Quando gli agricoltori aggiungono fertilizzante azotato al loro terreno per aiutare a stimolare la crescita delle piante, solo circa la metà viene assorbita dalla pianta, secondo Neville Millar, un coordinatore di ricerca senior presso la Michigan State University. Il resto può essere lavato via nelle acque sotterranee, o off-gasato come protossido di azoto o altri gas.
L’agricoltura non è l’unico colpevole, però. Il protossido di azoto viene emesso anche quando i combustibili vengono bruciati, anche se quanto dipende dal tipo di carburante e dalla tecnologia di combustione utilizzata. È anche generato come sottoprodotto della produzione di sostanze chimiche come l’acido nitrico (usato per fertilizzanti) o l’acido adipico (usato per produrre nylon e altri prodotti sintetici). Il trattamento delle acque reflue domestiche può anche generare protossido di azoto.
Che dire delle fonti naturali?
Nell’estate del 2013, un pilota ha volato un piccolo aereo basso sopra lo scongelamento del permafrost artico come parte di uno studio per determinare quali inquinanti climatici forzanti venivano emessi e quanto. I ricercatori dietro lo studio, un team di Harvard e NOAA, pensavano che avrebbero trovato il metano-e lo hanno fatto.

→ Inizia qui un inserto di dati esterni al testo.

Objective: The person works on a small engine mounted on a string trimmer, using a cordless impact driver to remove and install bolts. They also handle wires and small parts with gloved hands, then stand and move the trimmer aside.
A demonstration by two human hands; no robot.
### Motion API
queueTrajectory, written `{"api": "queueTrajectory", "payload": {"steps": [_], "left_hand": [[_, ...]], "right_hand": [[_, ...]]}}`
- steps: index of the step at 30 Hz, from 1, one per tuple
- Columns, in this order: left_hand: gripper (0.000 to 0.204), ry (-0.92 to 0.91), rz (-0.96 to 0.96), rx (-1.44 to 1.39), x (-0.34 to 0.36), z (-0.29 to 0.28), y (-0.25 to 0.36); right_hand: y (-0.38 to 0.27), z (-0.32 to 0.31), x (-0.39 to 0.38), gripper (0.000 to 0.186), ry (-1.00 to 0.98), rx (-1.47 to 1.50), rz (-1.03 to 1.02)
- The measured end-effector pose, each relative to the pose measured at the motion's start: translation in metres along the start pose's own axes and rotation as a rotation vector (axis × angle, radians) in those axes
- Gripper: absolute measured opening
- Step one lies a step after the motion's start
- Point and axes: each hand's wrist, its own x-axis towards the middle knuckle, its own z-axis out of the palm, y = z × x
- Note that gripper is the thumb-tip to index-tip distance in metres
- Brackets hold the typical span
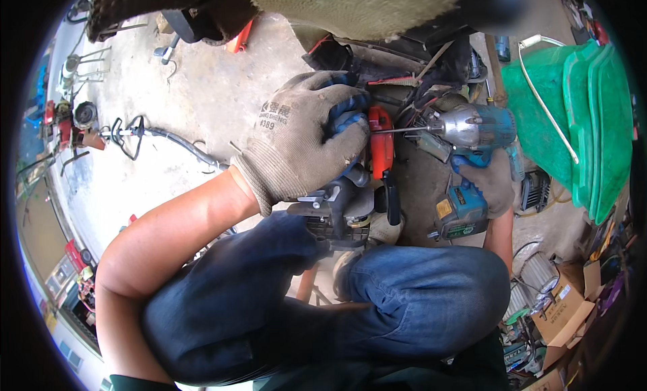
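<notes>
My left hand [303,138], in a grey knit glove with blue fingertips, grips the top of a small engine machine [350,202] that has a red-orange cover [381,145]. My right hand [495,182], also gloved, is closed around the handle of a teal cordless driver [475,132]. The driver's long thin bit [397,129] points left and touches the red-orange cover just beside my left fingers. My knees in blue jeans [404,303] sit below the machine.
Green plastic tubs [579,121] with a white cable stand at the right. Cardboard boxes [566,310] and metal parts lie at lower right. A hose and tools [135,132] rest on the concrete floor [202,88] at the left. Dark machine parts and wires sit behind the engine.
</notes>
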Motion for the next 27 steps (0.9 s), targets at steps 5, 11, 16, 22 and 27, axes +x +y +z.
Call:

Il permafrost è un terreno ghiacciato che contiene suolo antico, sedimenti e materiale organico proveniente da piante e animali. Copre circa un quarto dell’emisfero settentrionale. Mentre l’Artico si scalda a circa il doppio del resto del mondo, il permafrost sta iniziando a scongelarsi e, come fa, i materiali antichi sono esposti all’ossigeno, che li induce a rilasciare gas che contribuiscono ulteriormente al riscaldamento.
I ricercatori a livello globale hanno cercato di capire quanto metano potrebbe essere contenuto nel permafrost. Ma i dati raccolti nel 2013—e pubblicati in un rapporto sul journal of Atmospheric Chemistry and Physics all’inizio di quest’anno-hanno anche mostrato che il protossido di azoto veniva emesso dal permafrost, a circa 12 volte il tasso precedentemente assunto.
” Quando ho raggiunto quel primo risultato, sono tornato indietro e li ho calcolati di nuovo. Pensavo di aver commesso qualche piccolo errore”, ha detto Jordan Wilkerson, uno studente laureato che per primo ha scoperto il protossido di azoto. “Ho guardato un paio di volte e ho ottenuto la stessa risposta.”
Lo studio ha coperto circa 120 miglia quadrate e solo durante il mese di agosto. Come tale, è difficile estrapolare ciò che questi risultati potrebbero significare a livello artico.
Ma ciò che è significativo, dice Ron Dobosy di NOAA, che era un coautore dello studio, è che fino alla scoperta di Wilkerson, l’Artico era considerato molto povero di azoto. Ora è chiaro che le emissioni di protossido di azoto sono presenti e devono essere ulteriormente studiate. “Il metano viene coperto sempre più pesantemente. È tempo che anche il protossido di azoto sia coperto di più”, ha detto Dobosy.